IRS Form 990 Decoder – DEPRECATED
Please use the newer version of this code
This repository contains everything you need to get started exploring the IRS Form 990 dataset hosted by Amazon Web Services on S3. This includes instructions for an easier-to-use 990 database provided free to the public by Charity Navigator.
Why we are providing these files
Charity Navigator is dedicated to the advancement of informed giving. In the United States, most organizations exempt from income tax under section 501(a) must file an annual information return called the Form 990. These documents contain a wealth of information about each organization’s operations, finances and governance practices. Philanthropists, regulators, researchers and others rely on the IRS Form 990 as a crucial public record of nonprofit governance.
Historically, these documents were completed and mailed into the IRS. More recently, organizations began to submit them digitally. And within the last year, the IRS began to make the digitized data available to the public.
While this is a great advancement for the sector, many have found these original electronic records to be difficult to work with. That’s because the original Form 990 dataset consists of more than a million individual files. The encoding scheme for these files varies from case to case, and the file structure alone makes them very difficult to retrieve. The tools offered here are intended to facilitate retrieval, comprehension and analysis.
This toolkit is neither perfect nor comprehensive, but we hope it can be a starting point for data scientists and subject area experts looking to explore public records for the charitable sector.
We recommend using our quick start, but we provide other options as well.
Quick-start option (recommended): Create a virtual machine on Amazon EC2 with the database and RStudio pre-installed, along with a quick-start tutorial to begin exploring quickly. [Click for more info.]
Code walkthrough: A run through of each of the steps involved in building this database, file-by-file.
In addition to the documentation for each start-up option above, we also provide the following documentation:
Data dictionary: A description of each field and table included in our database.
- Schema change logs: An index of published 990 schema versions, along with change logs published by the IRS. The change logs are extracted from schema archives published on the IRS schema website.
Github index: A description of how the project is built, including a description of the files involved.
Version history: A list of release versions, with download links and descriptions of changes.
- R tutorial The tutorial that appears when you follow the quick-start instructions for our small database.
Who should use this toolkit
These tools were prepared for researchers, data scientists, and enthusiasts interested in exploring the IRS 990 database. These tools are partial and preliminary, but they can help you get started working with what some have found to be a difficult-to-use dataset. You should not use this dataset for legal investigations, policy decisions, or published findings without some scrutiny and careful cleaning. If you do polish things up, please consider contributing to this repository.

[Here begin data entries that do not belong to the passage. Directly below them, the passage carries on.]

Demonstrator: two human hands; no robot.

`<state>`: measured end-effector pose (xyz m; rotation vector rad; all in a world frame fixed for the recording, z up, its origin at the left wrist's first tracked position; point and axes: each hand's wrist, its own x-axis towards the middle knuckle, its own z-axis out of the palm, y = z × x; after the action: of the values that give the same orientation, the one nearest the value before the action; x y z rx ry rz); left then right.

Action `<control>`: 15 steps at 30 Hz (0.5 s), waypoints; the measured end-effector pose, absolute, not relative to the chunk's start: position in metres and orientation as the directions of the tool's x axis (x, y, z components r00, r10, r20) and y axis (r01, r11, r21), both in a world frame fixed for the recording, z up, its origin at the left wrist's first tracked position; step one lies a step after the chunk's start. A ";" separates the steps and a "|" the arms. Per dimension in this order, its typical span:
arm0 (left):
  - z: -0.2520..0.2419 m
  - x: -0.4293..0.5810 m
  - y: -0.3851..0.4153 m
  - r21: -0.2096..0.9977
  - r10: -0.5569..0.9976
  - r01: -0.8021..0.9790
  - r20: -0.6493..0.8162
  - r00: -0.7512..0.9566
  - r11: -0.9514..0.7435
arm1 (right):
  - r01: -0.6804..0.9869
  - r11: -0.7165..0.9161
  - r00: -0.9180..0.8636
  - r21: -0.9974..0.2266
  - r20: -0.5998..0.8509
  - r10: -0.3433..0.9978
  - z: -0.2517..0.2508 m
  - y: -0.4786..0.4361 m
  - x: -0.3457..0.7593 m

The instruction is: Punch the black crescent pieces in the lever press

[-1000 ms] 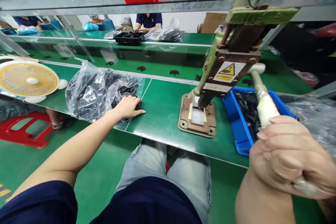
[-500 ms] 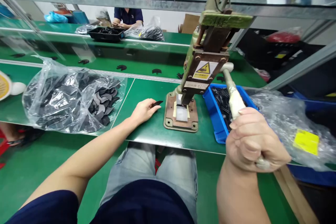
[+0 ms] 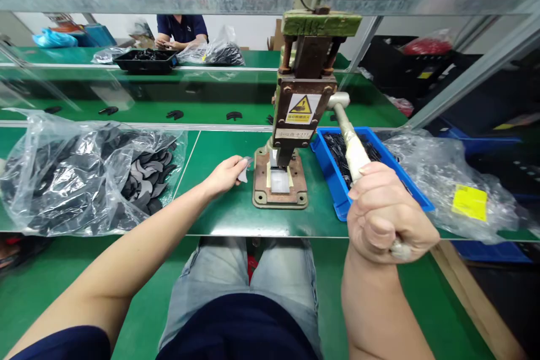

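Handle (image 3: 353,147) in right hand (image 3: 388,212), grey piece (image 3: 243,172) in left hand (image 3: 225,175).

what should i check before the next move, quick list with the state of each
1. Left hand gripping a curved piece: ok.
2. Right hand closed around the press lever: ok.
3. Left hand out from under the ram: ok, it is left of the press base.
4. Curved piece on the pale block: not ok, it is in the hand.
5. Gap between ram and pale block: cannot tell from this angle.
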<state>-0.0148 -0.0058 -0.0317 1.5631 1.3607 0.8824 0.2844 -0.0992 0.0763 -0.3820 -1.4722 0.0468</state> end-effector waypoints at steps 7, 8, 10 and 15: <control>-0.005 0.030 0.008 0.964 0.966 0.219 -0.190 0.176 0.150 | 0.201 0.939 0.075 -0.278 0.961 0.268 0.075 -0.100 0.288; -0.004 0.035 0.009 0.962 0.962 0.220 -0.203 0.185 0.161 | 0.205 0.936 0.075 -0.284 0.959 0.275 0.075 -0.100 0.288; -0.004 0.044 0.012 0.954 0.948 0.234 -0.237 0.212 0.186 | 0.216 0.929 0.080 -0.300 0.954 0.290 0.075 -0.101 0.288; -0.003 0.051 0.016 0.921 0.899 0.334 -0.308 0.311 0.200 | 0.220 0.923 0.084 -0.316 0.949 0.305 0.076 -0.102 0.287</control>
<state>0.0512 0.0164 -0.0030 1.3665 1.2491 0.5892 0.2873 -0.1019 0.0757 -0.4306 -1.5000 0.0662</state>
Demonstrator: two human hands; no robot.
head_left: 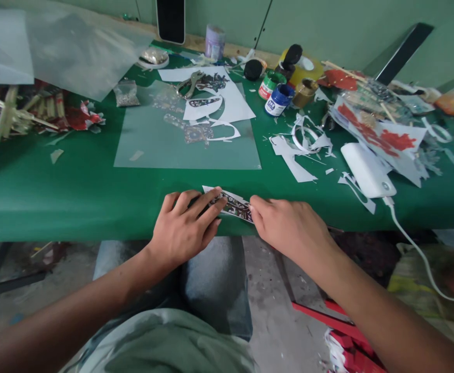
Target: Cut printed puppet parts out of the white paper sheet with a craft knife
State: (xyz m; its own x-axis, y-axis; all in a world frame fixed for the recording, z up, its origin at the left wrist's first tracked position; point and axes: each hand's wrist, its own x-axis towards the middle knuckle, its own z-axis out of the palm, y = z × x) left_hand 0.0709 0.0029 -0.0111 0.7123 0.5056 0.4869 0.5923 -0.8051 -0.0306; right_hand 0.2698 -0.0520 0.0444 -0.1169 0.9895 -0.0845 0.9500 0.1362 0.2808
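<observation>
A narrow strip of white paper with a dark, ornate printed pattern lies at the front edge of the green table. My left hand rests flat over its left end, fingers stretched out and pressing on it. At the strip's right end, my right hand is closed, thumb and forefinger pinched together against the paper's edge. Whatever sits inside that pinch is hidden by the fingers. Beyond both hands lies a translucent sheet bearing patterned cut-outs, white paper and a pair of pliers.
Open paint jars, one blue and one green, stand at the back. Paper scraps lie to the right, near a white power bank with a cable. Bundled sticks are on the left. A phone leans behind.
</observation>
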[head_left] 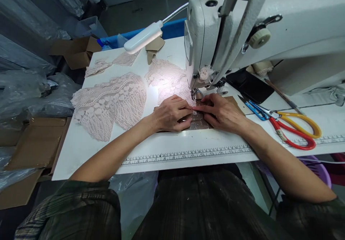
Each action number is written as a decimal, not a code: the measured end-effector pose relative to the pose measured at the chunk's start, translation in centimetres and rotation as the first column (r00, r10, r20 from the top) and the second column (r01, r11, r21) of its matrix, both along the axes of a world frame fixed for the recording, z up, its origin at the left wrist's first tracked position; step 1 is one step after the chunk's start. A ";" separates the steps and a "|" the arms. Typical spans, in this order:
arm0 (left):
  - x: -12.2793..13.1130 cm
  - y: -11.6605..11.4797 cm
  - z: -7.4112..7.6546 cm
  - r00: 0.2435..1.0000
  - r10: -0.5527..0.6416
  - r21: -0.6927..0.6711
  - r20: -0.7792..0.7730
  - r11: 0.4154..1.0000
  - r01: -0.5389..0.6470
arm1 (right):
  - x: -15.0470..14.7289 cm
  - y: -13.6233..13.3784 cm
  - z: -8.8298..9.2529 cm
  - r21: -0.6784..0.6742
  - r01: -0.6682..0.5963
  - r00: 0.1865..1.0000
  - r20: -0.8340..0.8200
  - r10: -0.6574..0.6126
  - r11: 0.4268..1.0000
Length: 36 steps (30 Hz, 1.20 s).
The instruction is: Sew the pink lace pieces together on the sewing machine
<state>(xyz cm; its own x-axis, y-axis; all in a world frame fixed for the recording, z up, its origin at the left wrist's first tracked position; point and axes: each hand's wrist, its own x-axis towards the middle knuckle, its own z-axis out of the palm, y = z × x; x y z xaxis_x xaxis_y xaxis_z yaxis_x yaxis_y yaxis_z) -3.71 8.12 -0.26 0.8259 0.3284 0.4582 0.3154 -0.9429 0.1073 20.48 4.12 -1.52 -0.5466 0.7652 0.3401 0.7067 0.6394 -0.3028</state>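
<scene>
Pale pink lace fabric [172,80] lies under the lamp and runs to the presser foot [197,94] of a white sewing machine [201,45]. Just in front of the foot, my left hand [174,113] has its fingers curled and closed on the lace edge. Opposite it, my right hand [222,113] pinches the same edge between thumb and index finger, the fingertips of both hands almost touching. Beneath them is a brown plate [201,122] on the table. More lace pieces [110,103] are spread to the left.
To the right lie yellow-and-red-handled scissors [293,128], blue thread snips [256,110] and a black phone [250,85]. A printed ruler [185,156] runs along the table's front edge. A lamp [144,37] overhangs the lace. Cardboard boxes [40,143] stand at left.
</scene>
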 end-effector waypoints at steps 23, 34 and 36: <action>-0.2 -0.4 0.2 0.981 0.109 0.020 -0.161 0.994 -0.108 | -0.9 -0.2 0.3 0.000 0.062 0.996 0.059 -0.061 0.998; -0.2 0.0 0.5 0.955 0.160 -0.056 -0.250 0.982 -0.179 | -1.3 0.4 0.6 0.058 0.053 0.991 0.123 -0.060 0.997; -0.2 0.1 0.5 0.951 0.171 -0.069 -0.258 0.978 -0.195 | -1.2 0.5 0.6 0.044 0.046 0.991 0.127 -0.052 0.998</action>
<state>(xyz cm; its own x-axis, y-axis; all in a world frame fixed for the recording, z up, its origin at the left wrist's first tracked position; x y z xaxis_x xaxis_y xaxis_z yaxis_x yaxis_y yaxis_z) -3.91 8.18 0.24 0.8314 0.5160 0.2060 0.5095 -0.8560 0.0877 19.24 4.62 -0.97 -0.5499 0.7790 0.3012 0.7688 0.6130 -0.1820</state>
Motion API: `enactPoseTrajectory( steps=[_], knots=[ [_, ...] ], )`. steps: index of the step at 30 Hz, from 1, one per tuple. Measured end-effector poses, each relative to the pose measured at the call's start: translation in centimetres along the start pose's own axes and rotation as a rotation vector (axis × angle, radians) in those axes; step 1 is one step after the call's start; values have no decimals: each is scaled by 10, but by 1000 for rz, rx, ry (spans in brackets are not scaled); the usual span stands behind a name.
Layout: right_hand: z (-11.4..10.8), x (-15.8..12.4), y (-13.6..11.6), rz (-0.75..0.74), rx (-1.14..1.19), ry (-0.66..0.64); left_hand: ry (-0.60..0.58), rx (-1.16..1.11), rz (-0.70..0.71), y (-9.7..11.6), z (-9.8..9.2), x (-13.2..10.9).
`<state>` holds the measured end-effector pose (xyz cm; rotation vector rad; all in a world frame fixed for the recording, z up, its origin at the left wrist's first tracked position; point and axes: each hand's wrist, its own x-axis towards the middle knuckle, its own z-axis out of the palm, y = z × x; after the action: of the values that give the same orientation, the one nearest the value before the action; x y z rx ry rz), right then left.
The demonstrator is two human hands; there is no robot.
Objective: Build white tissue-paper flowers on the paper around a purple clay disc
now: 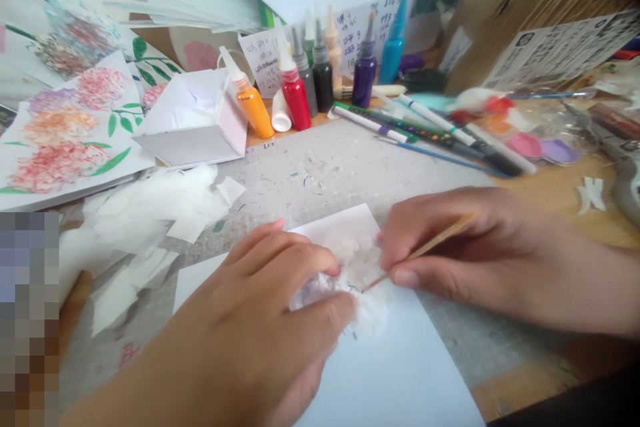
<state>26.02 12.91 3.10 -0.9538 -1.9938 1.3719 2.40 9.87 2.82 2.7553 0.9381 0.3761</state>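
Observation:
A white sheet of paper [380, 373] lies in front of me, with a patch of crinkled white tissue paper [367, 317] on it. My left hand [270, 307] rests over the sheet, its thumb and forefinger curled around a tuft of the tissue. Pinched between the thumb and fingers of my right hand [455, 253] is a thin wooden stick [435, 237]. The stick's tip touches the tissue close to my left thumb. Small dark marks show at that spot, too blurred to make out. My left palm hides part of the sheet.
Torn white tissue pieces [150, 213] lie at left, near a folded white paper box [200, 120] and flower pictures [65, 127]. Several paint bottles [296, 97] stand behind the grey cutting mat [280, 173]. Pens [440, 123] lie at right, below a cardboard box [530, 40].

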Motion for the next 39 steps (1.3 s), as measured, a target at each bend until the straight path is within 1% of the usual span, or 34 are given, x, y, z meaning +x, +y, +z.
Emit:
enactPoseTrajectory(
  steps=[2, 7, 15, 21, 27, 32, 35, 39],
  knots=[
    [0, 0, 0, 4, 26, 10, 2, -5, -7, 0, 0, 0],
    [2, -2, 2, -27, 8, -28, -7, -14, -12, 0, -1, -1],
    [1, -2, 1, 24, -7, -9, -13, -18, -14, -1, -1, 0],
    [1, -2, 2, -4, 47, 6, -54, -13, -15, 0, -2, 1],
    [0, 1, 2, -22, -26, -61, -35, -31, -10, 0, -3, 1],
    [0, 0, 3, -26, -24, -81, -34, -32, -3, -2, -4, 0],
    [1, -2, 4, -16, -23, -74, -40, -27, 3, -1, -4, 0],
    [1, -3, 5, 11, 3, -13, -23, -16, 0, 0, -3, -2]
  ],
)
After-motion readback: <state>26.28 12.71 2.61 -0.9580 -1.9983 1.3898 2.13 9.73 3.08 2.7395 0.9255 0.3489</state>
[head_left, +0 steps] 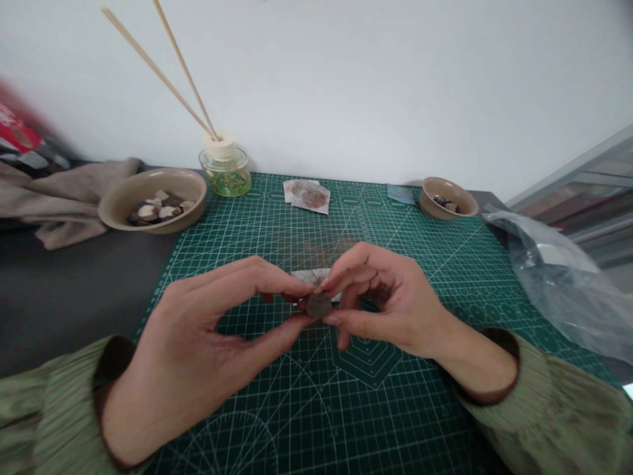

The quick start assumes that you are comfortable with R and RStudio, and have at least a passing familiarity with relational databases and Amazon Web Services. The other options require more expertise.
The following limitations apply as of the latest version we are hosting.
- Data quality issues – our own and upstream. This project is new and under development. It is also based on a messy, evolving, human-created dataset whose schema varies from year to year. We are aware of several issues regarding our own work. There are also numerous upstream issues coming from the IRS or the filers themselves. We discuss some of these issues in our documentation.
- 990 data only. The AWS dataset contains both 990 and 990-EZ filings. As of this version, the toolkit only provides support for 990 filings.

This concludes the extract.